# Task directions
Could you reproduce the lines below from the one with "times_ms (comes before" through the one with "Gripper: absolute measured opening"? Keep both ends and add nothing.

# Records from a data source
+++
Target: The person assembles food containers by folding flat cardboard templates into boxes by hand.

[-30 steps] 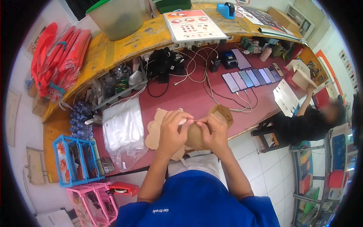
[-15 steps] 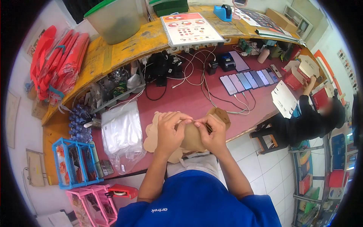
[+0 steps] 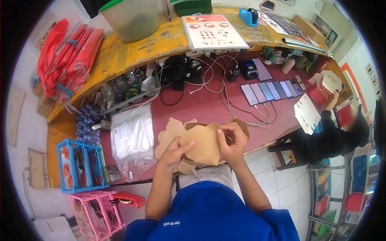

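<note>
A brown cardboard piece (image 3: 202,143) with folded edges is held up between my hands over the table's front edge. My left hand (image 3: 176,151) grips its left side, thumb on the near face. At its upper right edge, my right hand (image 3: 232,141) has thumb and fingers closed on the cardboard. Behind and left of it lies a flat brown cardboard sheet with scalloped edges (image 3: 165,138). Another brown folded piece (image 3: 240,125) shows partly behind my right hand.
Clear plastic bags (image 3: 132,134) lie left on the red table (image 3: 193,105). Several phones (image 3: 267,91) and cables sit at the back right. Blue baskets (image 3: 82,166) stand at the left. A co-worker (image 3: 333,134) handles red and white boxes (image 3: 321,89) at the right.
My hands have moved from pinching together near the top edge to holding the cardboard at its left and right. Its broad face now shows. The co-worker's boxes have shifted.
</note>
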Available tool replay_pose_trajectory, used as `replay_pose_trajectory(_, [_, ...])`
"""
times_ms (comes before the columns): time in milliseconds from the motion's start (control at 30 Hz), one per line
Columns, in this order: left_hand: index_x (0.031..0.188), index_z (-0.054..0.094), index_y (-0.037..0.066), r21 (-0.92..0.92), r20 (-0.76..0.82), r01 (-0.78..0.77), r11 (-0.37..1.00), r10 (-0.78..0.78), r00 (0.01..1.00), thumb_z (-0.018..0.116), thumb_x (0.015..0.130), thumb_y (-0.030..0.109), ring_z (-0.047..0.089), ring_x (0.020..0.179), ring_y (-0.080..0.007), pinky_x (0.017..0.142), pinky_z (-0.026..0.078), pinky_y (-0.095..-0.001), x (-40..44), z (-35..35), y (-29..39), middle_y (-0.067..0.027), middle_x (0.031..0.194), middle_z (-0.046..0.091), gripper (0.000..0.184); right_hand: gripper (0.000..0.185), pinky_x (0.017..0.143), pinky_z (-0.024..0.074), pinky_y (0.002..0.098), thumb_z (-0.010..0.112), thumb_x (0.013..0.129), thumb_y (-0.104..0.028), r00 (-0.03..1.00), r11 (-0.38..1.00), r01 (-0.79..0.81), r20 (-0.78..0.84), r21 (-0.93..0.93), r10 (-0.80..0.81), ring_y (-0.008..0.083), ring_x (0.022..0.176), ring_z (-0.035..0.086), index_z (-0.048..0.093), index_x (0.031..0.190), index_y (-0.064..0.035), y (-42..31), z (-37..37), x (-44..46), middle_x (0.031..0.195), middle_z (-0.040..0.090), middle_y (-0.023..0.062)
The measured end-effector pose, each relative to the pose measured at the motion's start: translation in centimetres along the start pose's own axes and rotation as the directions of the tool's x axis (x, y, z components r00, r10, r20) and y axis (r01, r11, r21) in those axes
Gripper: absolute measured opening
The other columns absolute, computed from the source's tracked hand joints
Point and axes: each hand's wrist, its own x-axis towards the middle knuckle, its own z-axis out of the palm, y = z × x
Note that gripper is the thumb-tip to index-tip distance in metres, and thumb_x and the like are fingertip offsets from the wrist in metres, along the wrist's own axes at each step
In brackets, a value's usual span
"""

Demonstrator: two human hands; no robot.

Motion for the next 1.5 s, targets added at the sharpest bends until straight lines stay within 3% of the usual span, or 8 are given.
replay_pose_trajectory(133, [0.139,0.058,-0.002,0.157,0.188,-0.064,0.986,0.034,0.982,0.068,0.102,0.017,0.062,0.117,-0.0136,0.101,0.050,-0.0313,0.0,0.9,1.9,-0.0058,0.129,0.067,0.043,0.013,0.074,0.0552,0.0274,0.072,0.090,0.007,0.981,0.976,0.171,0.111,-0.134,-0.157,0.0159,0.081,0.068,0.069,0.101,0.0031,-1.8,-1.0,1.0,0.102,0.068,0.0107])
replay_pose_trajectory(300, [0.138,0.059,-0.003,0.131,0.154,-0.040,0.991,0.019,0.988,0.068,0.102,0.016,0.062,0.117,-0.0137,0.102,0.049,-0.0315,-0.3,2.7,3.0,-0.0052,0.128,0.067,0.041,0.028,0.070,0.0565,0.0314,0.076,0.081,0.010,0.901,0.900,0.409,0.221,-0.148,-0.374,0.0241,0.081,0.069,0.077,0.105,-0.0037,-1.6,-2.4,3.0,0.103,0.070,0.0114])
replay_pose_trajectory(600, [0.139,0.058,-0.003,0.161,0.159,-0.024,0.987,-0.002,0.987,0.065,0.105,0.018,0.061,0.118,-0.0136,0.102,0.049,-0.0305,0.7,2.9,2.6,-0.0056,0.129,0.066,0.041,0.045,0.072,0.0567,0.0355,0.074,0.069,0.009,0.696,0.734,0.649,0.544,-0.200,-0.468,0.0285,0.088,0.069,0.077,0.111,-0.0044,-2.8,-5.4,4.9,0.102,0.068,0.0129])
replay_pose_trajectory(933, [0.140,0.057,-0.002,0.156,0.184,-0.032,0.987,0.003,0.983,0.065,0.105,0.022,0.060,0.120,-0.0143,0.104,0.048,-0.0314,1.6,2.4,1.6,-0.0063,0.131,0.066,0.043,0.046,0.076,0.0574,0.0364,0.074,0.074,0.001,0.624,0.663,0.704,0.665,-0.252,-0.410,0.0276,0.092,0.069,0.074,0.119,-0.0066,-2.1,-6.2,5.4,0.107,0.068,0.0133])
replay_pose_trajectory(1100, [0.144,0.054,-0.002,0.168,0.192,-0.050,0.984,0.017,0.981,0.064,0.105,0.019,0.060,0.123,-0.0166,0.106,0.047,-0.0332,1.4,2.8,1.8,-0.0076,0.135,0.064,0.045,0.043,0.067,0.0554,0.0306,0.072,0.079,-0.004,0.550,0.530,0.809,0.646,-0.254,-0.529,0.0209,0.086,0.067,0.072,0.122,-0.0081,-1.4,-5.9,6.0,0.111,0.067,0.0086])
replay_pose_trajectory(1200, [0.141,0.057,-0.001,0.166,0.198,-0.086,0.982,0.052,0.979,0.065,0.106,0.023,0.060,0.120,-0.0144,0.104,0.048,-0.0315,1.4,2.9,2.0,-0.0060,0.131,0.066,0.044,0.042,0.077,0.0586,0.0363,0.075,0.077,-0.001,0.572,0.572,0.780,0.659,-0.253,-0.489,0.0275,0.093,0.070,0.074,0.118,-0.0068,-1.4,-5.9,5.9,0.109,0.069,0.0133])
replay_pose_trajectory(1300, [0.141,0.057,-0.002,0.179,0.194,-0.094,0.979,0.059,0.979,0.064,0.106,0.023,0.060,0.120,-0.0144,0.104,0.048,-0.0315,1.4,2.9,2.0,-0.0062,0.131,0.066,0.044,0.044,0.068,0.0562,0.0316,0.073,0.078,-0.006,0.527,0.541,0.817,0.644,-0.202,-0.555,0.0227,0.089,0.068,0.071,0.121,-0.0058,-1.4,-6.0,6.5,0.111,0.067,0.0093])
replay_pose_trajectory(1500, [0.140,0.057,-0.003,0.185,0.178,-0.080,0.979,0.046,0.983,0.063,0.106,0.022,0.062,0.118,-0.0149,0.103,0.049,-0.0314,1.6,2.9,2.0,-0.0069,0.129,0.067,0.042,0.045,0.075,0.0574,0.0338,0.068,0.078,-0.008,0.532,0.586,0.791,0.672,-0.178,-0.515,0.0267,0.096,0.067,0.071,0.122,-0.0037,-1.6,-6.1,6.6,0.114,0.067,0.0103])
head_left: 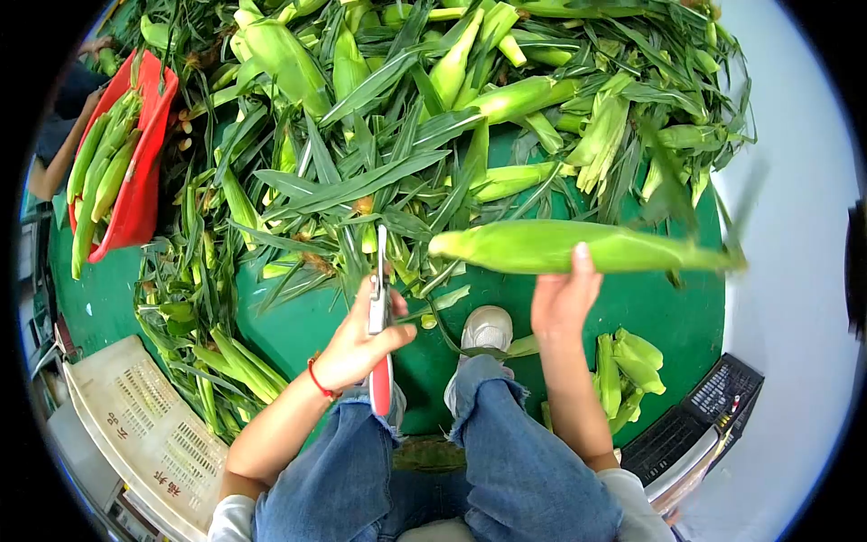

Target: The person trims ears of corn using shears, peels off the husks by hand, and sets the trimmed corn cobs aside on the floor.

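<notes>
My left hand (363,336) is closed around a pair of pruning shears (380,384) with a red handle and a metal head that points away from me. An ear of corn (533,246) in its green husk lies level across my right hand (566,303), gripped at about its middle. Its pale cut end is on the left, near the tip of the shears; the leafy end on the right is blurred. Loose corn leaves (361,190) and stalk pieces lie just beyond both hands.
A large heap of unhusked corn (506,99) covers the far floor. A red basket (149,172) with ears stands left, beside another person's arm (63,149). A cream crate (149,415) is at lower left, trimmed ears (623,370) and a black crate (713,406) at lower right.
</notes>
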`<state>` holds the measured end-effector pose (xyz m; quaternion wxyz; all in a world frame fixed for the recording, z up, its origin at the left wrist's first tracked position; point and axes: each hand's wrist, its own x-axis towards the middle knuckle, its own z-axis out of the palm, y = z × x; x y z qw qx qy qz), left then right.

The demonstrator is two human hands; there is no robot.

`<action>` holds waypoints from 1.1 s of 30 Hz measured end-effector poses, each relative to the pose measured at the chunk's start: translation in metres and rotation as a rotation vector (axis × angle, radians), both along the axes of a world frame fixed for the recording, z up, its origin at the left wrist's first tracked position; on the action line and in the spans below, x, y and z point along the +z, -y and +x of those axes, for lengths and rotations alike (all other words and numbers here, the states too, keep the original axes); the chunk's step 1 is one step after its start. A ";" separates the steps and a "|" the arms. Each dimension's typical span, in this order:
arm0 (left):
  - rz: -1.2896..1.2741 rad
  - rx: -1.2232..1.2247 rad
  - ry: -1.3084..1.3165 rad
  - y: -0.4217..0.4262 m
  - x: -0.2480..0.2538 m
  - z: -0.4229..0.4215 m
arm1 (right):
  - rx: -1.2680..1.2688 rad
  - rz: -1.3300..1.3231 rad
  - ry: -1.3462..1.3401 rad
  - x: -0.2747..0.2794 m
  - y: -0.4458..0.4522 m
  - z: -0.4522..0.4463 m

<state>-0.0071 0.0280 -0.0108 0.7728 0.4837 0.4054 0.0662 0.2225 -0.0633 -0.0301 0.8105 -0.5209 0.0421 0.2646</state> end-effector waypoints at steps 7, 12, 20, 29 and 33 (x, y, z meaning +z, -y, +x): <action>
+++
# Answer for the task
times_ms (comes before the columns): time in milliseconds from the motion's start (control at 30 Hz), one per line
Columns, in this order: left_hand: index_x (0.031..0.188), index_z (-0.054..0.094), index_y (-0.037..0.066), r21 (-0.92..0.92), r20 (-0.76..0.82), r01 (-0.78..0.77), r11 (-0.37..1.00), r10 (-0.78..0.78), r00 (0.01..1.00), thumb_z (-0.018..0.116), thumb_x (0.015..0.130), thumb_y (-0.030..0.109), ring_z (-0.047..0.089), ring_x (0.020..0.179), ring_y (-0.080..0.007), pinky_x (0.017..0.142), pinky_z (-0.026..0.078), pinky_y (-0.095..-0.001), x (-40..44), z (-35..35), y (-29..39), middle_y (-0.067..0.027), middle_x (0.031..0.194), middle_z (-0.046..0.091), gripper (0.000..0.184); right_hand: gripper (0.000..0.185), pinky_x (0.017..0.143), pinky_z (-0.024..0.074), pinky_y (0.002..0.098), thumb_z (-0.010..0.112), thumb_x (0.013..0.129), thumb_y (-0.104..0.028), r00 (-0.03..1.00), r11 (-0.38..1.00), r01 (-0.79..0.81), r20 (-0.78..0.84), r21 (-0.93..0.93), r10 (-0.80..0.81), ring_y (-0.008..0.083), ring_x (0.022..0.176), ring_z (-0.035..0.086), index_z (-0.048..0.093), index_x (0.031..0.190), index_y (-0.064..0.035), y (-42..31), z (-37..37), x (-44..46), middle_x (0.031..0.195), middle_z (-0.040..0.090), middle_y (-0.023..0.062)
The measured end-effector pose, each relative to the pose measured at the motion's start: translation in centimetres along the start pose's own axes and rotation as the directions of the tool's x axis (x, y, z components r00, r10, r20) and y axis (r01, r11, r21) in those axes
Gripper: absolute measured opening

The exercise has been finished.